* _WHAT YOU WILL DO_
Scan the data for "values" and copy each matching line.

☆ ☆ ☆ ☆ ☆ ☆ ☆

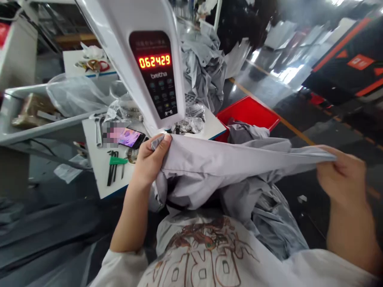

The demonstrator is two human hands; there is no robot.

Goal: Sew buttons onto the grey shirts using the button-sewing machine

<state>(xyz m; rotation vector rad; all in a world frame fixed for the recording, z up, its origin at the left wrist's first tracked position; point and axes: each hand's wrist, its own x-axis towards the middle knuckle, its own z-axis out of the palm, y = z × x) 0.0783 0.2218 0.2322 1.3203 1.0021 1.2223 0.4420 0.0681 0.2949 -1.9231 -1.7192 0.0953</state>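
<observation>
A light grey fabric piece is stretched sideways between my two hands, its upper edge nearly straight. My left hand pinches its left end, thumb on top, just below the head of a white machine with a red lit display. At the far right, my right hand is closed on the other end, its fingertips partly hidden by the cloth. More of the grey fabric hangs in folds below, over my lap.
A white table on the left bears a phone, hex keys in a green holder and plastic bags. Behind the fabric is a red bin with grey cloth. A grey cloth pile lies beyond the machine.
</observation>
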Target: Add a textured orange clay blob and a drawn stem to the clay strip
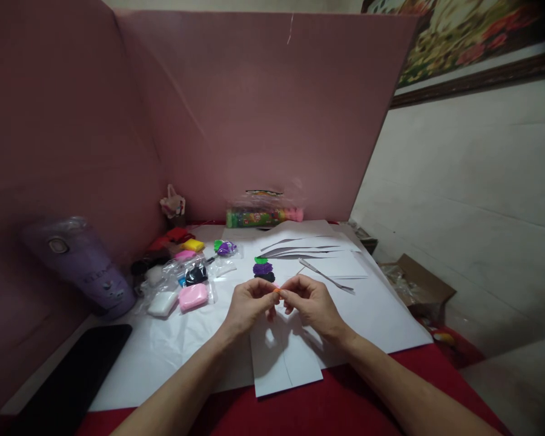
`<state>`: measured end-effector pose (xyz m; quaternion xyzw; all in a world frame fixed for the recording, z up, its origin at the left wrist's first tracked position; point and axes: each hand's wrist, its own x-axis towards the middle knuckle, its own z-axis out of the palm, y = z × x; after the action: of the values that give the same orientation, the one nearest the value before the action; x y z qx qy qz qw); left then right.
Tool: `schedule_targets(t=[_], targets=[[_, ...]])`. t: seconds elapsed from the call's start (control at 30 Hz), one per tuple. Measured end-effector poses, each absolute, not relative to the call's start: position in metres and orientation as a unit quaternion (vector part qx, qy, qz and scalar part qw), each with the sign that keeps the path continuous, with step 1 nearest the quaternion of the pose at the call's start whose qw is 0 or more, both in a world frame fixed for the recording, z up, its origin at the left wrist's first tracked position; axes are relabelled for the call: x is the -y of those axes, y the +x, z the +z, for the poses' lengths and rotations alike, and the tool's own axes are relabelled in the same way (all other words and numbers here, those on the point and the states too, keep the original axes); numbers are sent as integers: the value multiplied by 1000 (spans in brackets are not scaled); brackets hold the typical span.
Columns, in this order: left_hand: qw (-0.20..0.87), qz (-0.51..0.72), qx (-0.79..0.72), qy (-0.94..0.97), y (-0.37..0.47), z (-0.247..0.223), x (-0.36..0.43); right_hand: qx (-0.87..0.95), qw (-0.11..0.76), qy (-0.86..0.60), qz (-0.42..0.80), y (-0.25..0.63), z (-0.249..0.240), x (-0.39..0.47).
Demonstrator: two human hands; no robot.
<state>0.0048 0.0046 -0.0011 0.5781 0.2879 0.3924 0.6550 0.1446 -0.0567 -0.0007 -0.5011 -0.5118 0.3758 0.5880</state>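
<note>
Fingers (257, 286) curled, left hand (247, 310) and right hand (318, 307) pinch orange lump (278, 293).

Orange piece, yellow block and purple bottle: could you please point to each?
Orange piece (278, 292), head view: its small visible part.
Yellow block (193, 245), head view: middle of its top.
Purple bottle (87, 269), head view: side of its body.

We saw an orange lump (278, 292) at lower centre, green, purple and black strips (263, 267) just above it, a pink block (193, 297) and a yellow block (193, 244) left of centre, a dark-lettered lilac bottle (84, 260) far left, red cloth (236, 415) along the bottom, and a flowered painting (472, 45) upper right.
</note>
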Motion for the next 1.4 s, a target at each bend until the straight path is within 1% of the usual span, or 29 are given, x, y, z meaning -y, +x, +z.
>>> schedule_targets(t=[0.13, 0.27, 0.5, 0.63, 0.7, 0.87, 1.1, 1.23, 1.4], targets=[[662, 409, -289, 558, 4, -1, -5, 488, 610, -519, 346, 144, -2, 56], [682, 394, -263, 557, 1, -2, -7, 479, 624, -519, 334, 145, -7, 55], [679, 377, -260, 574, 0, -3, -7, 525, 603, -499, 335, 142, -5, 60], [675, 351, -266, 591, 1, -4, -6, 558, 590, -491, 315, 139, -2, 64], [672, 353, -272, 591, 2, -4, -5, 575, 576, -506, 284, 138, 0, 66], [674, 387, -273, 566, 2, -4, -5, 629, 548, -538, 120, 138, 2, 68], [695, 358, -283, 556, 2, -3, -4, 671, 501, -540, 90, 138, -4, 67], [713, 360, -279, 533, 3, -5, -3, 655, 493, -571, 51, 140, -8, 65], [742, 355, -273, 499, 0, -6, -5, 659, 490, -569, 45, 141, -10, 64]])
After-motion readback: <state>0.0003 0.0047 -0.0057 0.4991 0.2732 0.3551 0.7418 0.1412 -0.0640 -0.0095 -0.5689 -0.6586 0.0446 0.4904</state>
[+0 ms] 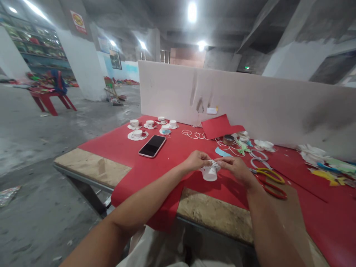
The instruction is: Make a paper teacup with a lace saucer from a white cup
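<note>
Over the table's front edge, my left hand (197, 161) and my right hand (236, 168) pinch the two sides of a small white cup-shaped craft piece (210, 175). Its frilled white edge lies between my fingertips, and its smooth rounded end points toward me. Fingers partly hide the frill. Just right of my right hand lie scissors (271, 181) with one yellow and one red handle. A light blue scrap (222, 152) rests beyond my fingers. To the left, a smartphone (152, 146) lies face up with a dark screen.
Several small white hat-like pieces (138, 134) stand at the table's back left. Brown tape (228, 139), white cord (194, 135), white rings (260, 159) and a red sheet (217, 127) lie behind my hands. A pale panel (172, 89) borders the back; colourful scraps (330, 176) lie right.
</note>
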The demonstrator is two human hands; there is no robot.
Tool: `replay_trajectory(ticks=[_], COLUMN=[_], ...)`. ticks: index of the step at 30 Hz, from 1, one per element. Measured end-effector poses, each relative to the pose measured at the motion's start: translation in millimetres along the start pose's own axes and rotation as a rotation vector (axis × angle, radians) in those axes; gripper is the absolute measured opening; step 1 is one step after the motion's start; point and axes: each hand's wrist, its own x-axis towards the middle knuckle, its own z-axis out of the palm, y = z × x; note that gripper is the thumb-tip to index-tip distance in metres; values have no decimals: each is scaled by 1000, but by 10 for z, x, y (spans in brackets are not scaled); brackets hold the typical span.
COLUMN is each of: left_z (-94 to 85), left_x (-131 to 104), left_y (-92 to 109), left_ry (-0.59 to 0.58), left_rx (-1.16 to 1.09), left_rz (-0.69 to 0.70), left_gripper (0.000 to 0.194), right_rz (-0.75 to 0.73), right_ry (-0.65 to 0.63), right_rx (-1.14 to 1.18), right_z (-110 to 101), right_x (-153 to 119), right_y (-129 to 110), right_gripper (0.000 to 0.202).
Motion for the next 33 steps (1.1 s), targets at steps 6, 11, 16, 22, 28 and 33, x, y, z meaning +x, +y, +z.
replay_trajectory(ticks=[6, 11, 16, 22, 28, 33], left_z=[7, 5, 7, 10, 9, 10], left_x=[8, 10, 4, -2, 2, 0], left_y=[-9, -13, -10, -9, -9, -3], left_ry=[4, 0, -12, -16, -7, -3], left_rx=[27, 2, -36, -26, -24, -18], left_rz=[1, -4, -3, 1, -6, 9], left_gripper=[20, 21, 20, 22, 21, 22], right_rz=[99, 101, 127, 143, 128, 120], right_ry=[-4, -6, -6, -17, 4, -4], right_rx=[177, 182, 215, 226, 200, 150], right_z=[34, 29, 25, 19, 40, 50], right_x=[14, 9, 10, 24, 16, 8], right_y=[26, 48, 38, 80, 54, 20], right_gripper=[25, 26, 30, 30, 31, 35])
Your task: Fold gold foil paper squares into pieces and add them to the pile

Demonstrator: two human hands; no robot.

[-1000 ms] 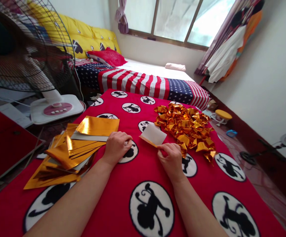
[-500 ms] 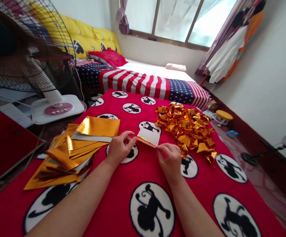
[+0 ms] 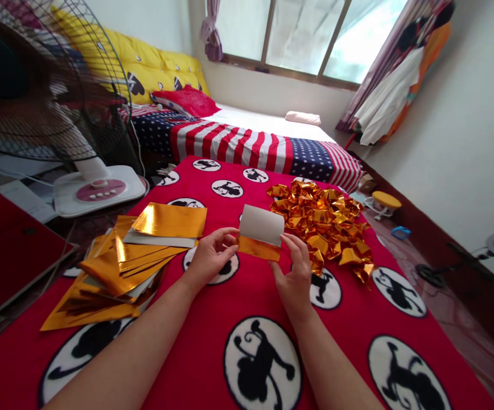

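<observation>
Gold and white paper (image 3: pixel 261 230) sits at the centre of the frame, raised between a person's two bare hands. Its pale, curved part is uppermost; a gold strip runs along its lower edge, long axis going left to right and dipping slightly to the right. Left hand (image 3: pixel 208 257) is at its left end, thumb and forefinger pinching the edge. Right hand (image 3: pixel 295 279) is at its right end, thumb below and fingers above, gripping the strip's corner. Both hands are about equally near, so the paper lies directly between them, beyond the wrists.

No box or tray holds the other paper. Flat gold sheets (image 3: pixel 123 272) lie in a loose stack at centre left, and crumpled-looking gold pieces (image 3: pixel 321 219) heap at centre right, both directly on a red cloth (image 3: pixel 204 353) with black figures in white circles.
</observation>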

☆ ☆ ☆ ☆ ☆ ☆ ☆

* _OUTPUT_
`<state>`: measured end-effector pose (xyz m; quaternion xyzw; all in a world frame fixed for the recording, z up, its origin at the left wrist's first tracked position; point and axes: each hand's wrist, its own x-axis towards the middle knuckle, its own z-axis out of the palm, y = z × x; after the action: of the values that give the same orientation, the one nearest the value before the action; x y z qx qy qz qw); left then right.
Tool: `replay_trajectory(ticks=[_], COLUMN=[_], ...)`. ticks: index of the step at 30 Hz, from 1, one per element. Measured end-effector poses, each relative to the pose measured at the motion's start: translation in millimetres along the start pose's own axes and rotation as a rotation vector (axis × angle, radians) in those axes; gripper is the absolute measured opening; step 1 is one step after the motion's start; point and axes: each hand's wrist, its own x-axis towards the middle knuckle, its own z-axis out of the palm, y = z × x; note that gripper is the thumb-tip to index-tip distance in metres; values have no decimals: each is scaled by 1000, but by 10 for z, x, y (spans in brackets are not scaled); brackets hold the typical span.

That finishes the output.